I am the child of immigrants as you are their grandchildren, so the immigrant experience is very important and meaningful to me. I’ve always admired your grandparents for having the courage to leave behind all that was safe and secure to seek the end of a rainbow here in America. Because of them, we are free to be committed Jews as well as whatever else we chose to be, limited only by our own vision of the horizon.

Ellis Island is not just a museum we visit, but a real part of my history and you know how the Statue of Liberty has always been my special lady. It’s vital to know where you came from because it shapes the paths you take to where you’re going. Our Jewish heritage is a treasure and it’s your task to guard it, preserve it and pass it on to your children so the chain of our past will remain unbroken in the future.

I’ve thought a great deal about blessings – the ones I’ve known and the ones I wish for you. I’ve been truly blessed with:
  • A family that loved me unconditionally;
  • A husband I love and treasure, who, after 41 years, remains the centerpiece of my life;
  • Wonderful children whom I would choose to know, even if they weren’t my children;
  • Friends who enrich my life;
  • The opportunity to study and grow, not just grow old;
  • The chance to switch careers and do meaningful work;
  • The joy of trying to live my life as a serious, committed Jew.
For you, I wish the blessings of:
  • Sharing your life in harmony with another;
  • Loving family relationships;
  • Lifelong learning;
  • Strength to face what you must face;
  • A lifetime partnership with God;
  • Clarity of purpose;
  • Living a Jewish life within the framework of “Our Obligations”;
  • The courage to try;
  • Making choices of your free will that enable you to fulfill God’s will;
  • A world of peace;
  • Good health;
  • Good friends;
  • Fulfillment in all the times and seasons of your life.
You have grown into beautiful people. As you go through life, you can be sure that I will always be there for you. Know, too, that I will love you until and throughout eternity.

T.M.

Wednesday, June 2, 2010

Lech L'cha, The Mums

Tuesday, June 1, 2010
Temple Emanu-El, Edison, New Jersey

Lech L’cha, God said to Abram. “Go forth from your native land to the land that I will show you.”

This parasha was my mother’s favorite, and although I don’t know exactly why, I suspect it was because it spoke to her unlike any other.

Bronx born and raised, she cherished the promise the American dream held for her own parents who, like Abram, went forth from their native lands to places unknown. As a first generation American, she spoke often of her strong ties to the immigrant experience – embodied in her love of the Statue of Liberty and all it represented -- and how “only in America” could such a promise be fulfilled.

Indeed, as she too went forth in the world, she was, like Abraham, a paradigmatic traveler on a spiritual quest. Her journey was deeply rooted in Torah, avodah and deeds of lovingkindness, with huge doses of tzedakah, tikkun olam and her signature smile thrown in for good measure.

But many of you already know all that…

So, I want to tell you some things about my mother that you may not know.
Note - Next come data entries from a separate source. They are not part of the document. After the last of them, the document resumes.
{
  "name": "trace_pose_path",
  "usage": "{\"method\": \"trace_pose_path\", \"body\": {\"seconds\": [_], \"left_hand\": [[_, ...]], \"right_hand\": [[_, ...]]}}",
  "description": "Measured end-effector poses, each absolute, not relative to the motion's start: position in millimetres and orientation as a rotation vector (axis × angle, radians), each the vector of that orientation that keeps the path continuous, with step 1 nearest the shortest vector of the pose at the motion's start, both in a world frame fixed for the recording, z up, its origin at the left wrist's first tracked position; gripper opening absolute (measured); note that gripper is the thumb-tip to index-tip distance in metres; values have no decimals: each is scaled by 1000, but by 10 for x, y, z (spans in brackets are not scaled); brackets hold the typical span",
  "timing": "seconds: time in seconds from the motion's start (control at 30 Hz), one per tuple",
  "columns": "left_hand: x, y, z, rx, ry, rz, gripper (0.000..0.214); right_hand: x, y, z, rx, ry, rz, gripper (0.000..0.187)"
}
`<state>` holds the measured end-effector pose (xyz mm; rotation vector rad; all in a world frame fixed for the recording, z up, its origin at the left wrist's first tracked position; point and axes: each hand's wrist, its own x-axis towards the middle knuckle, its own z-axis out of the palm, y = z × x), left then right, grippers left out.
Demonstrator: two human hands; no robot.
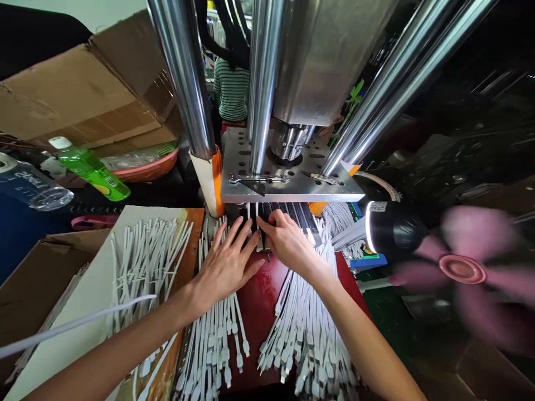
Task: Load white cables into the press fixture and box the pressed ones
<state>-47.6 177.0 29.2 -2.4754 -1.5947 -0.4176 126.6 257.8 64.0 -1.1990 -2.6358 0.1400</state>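
My left hand [228, 264] lies with its fingers spread, fingertips at the front of a black slotted fixture [301, 214] under the press plate. My right hand [288, 239] is closed beside it, thumb and forefinger together at the lower end of a white cable [257, 210] in the fixture. The fingers partly hide that cable. Below my left hand lies a bundle of white cables with small plugs [215, 334]. A thicker bundle of white cables [309, 334] spreads under my right wrist and forearm.
Just above my hands hangs the steel press plate [292, 192], with a wrench [259, 179] on it, between metal columns [184, 78]. At right are a lit black lamp [393, 227] and a spinning pink fan [462, 269]. More cables [146, 256] lie on a board at left.
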Motion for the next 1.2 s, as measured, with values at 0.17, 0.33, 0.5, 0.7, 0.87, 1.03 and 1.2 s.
{"method": "trace_pose_path", "body": {"seconds": [0.17, 0.33, 0.5, 0.7, 0.87, 1.03, 1.2], "left_hand": [[-534, 2159, 370, -2493, -1671, -520, 59], [-588, 2604, 382, -2456, -1661, -560, 42], [-588, 2938, 464, -2454, -1647, -613, 33], [-698, 2321, 554, -2347, -1767, -632, 28], [-1018, 968, 208, -2178, -2348, -151, 31], [-1170, 650, 172, -2303, -2733, -397, 29], [-1110, 716, 360, -2444, -3133, -1515, 37]], "right_hand": [[1074, 2721, 686, -1428, -2685, -18, 48], [884, 3111, 640, -1458, -2644, 12, 39], [791, 3362, 682, -1453, -2622, 2, 39], [1196, 2734, 825, -1375, -2574, 41, 47], [1953, 1412, 409, -1919, -2334, 95, 34], [2085, 989, 54, -2185, -2359, 248, 28], [2010, 1069, 60, -2225, -2230, 326, 30]]}}
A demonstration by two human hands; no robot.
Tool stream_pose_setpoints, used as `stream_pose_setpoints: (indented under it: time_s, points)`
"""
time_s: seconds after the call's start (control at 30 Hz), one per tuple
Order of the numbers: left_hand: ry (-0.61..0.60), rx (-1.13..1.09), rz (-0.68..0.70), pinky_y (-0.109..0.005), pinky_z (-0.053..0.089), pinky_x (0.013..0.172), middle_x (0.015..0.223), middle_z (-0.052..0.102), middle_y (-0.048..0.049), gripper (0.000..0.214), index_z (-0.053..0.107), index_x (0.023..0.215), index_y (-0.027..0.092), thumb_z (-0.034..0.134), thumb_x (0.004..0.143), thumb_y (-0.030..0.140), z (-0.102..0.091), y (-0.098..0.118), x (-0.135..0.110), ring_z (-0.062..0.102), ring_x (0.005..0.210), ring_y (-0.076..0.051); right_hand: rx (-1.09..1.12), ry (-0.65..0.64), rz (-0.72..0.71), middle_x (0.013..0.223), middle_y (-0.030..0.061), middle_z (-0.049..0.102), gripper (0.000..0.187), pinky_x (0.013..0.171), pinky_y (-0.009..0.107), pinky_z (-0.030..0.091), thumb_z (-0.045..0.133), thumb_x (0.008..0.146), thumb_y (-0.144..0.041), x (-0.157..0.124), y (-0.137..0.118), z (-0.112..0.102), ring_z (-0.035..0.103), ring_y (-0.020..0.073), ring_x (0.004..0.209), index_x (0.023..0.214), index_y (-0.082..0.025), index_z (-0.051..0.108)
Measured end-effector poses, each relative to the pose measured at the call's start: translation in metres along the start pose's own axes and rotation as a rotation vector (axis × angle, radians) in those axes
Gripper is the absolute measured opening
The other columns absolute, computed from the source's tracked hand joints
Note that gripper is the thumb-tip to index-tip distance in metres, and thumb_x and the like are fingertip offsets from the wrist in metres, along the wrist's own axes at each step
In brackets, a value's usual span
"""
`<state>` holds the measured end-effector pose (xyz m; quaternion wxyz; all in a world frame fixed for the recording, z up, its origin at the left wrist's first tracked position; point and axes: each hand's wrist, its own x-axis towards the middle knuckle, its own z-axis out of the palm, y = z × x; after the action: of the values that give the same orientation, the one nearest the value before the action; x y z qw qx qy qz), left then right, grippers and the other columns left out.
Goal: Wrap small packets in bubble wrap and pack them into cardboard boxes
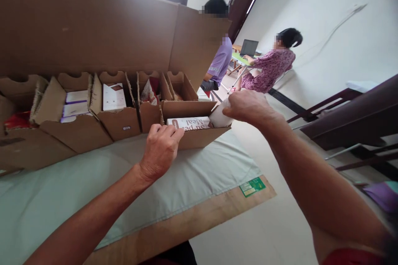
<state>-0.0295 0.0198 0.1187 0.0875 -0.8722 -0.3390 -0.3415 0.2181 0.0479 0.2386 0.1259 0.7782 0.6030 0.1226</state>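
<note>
An open cardboard box [202, 143] stands at the right end of a row on the table. Inside it lies a white carton [189, 122] printed "Su-per Meal". My left hand [161, 147] has its fingers curled over the box's near left corner, closed on the cardboard. My right hand [250, 105] is closed around the upper end of a whitish, rounded item [220, 115], whose lower part sits at the box's right end. Its exact kind cannot be made out, and my fingers hide its top.
Several cardboard bins [118, 122] with packets and cartons extend leftward, before a tall cardboard panel [93, 25]. A pale green cloth [124, 182] covers the wooden table [199, 223]. Beyond are a person in purple [222, 60] and a seated person [270, 64] at a laptop [248, 48].
</note>
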Motion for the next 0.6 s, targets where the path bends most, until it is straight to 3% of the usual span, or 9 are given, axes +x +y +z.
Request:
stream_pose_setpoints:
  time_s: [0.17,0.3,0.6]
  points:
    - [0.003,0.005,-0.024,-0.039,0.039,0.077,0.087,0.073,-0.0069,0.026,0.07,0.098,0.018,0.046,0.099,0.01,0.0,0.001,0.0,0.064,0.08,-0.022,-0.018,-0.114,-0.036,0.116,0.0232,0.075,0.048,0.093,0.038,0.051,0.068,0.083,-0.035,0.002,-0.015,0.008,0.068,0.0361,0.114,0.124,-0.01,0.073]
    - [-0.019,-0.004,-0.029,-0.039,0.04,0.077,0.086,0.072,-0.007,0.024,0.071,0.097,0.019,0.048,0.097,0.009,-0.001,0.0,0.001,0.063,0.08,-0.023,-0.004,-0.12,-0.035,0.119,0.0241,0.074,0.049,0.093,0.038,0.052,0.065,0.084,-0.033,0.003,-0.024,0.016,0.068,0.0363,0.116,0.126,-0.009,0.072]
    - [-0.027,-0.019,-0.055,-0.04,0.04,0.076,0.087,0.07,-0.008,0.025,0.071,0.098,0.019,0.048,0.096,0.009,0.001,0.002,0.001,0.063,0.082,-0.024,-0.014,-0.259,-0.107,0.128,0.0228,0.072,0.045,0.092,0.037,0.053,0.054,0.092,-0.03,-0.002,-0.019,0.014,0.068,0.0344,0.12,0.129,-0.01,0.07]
For starters, my mom was a diehard Yankees fan. From the time she learned to use a scorecard as a little girl, she spent lots of time in the House that Ruth built where she knew the game so well that she could have written the rule book herself. She always knew the season’s roster of players, and just a few weeks ago, my parents and I spent time together watching the Yankees take on the Boston Red Sox on the set in her hospital room.

A Hunter High girl, she retained ties to a small group of junior high and high school classmates who, after more than 65 years, still gather regularly to share their lives, their memories and endless delicacies from Zabars.

Upon graduation from Hunter, she went forth to Cornell at a time when girls were required to wear skirts in the dining hall and men – including her own father – could not visit in her dorm room. She remained a proud Cornellian her entire life and treasured always the days she spent far above Cayuga’s waters.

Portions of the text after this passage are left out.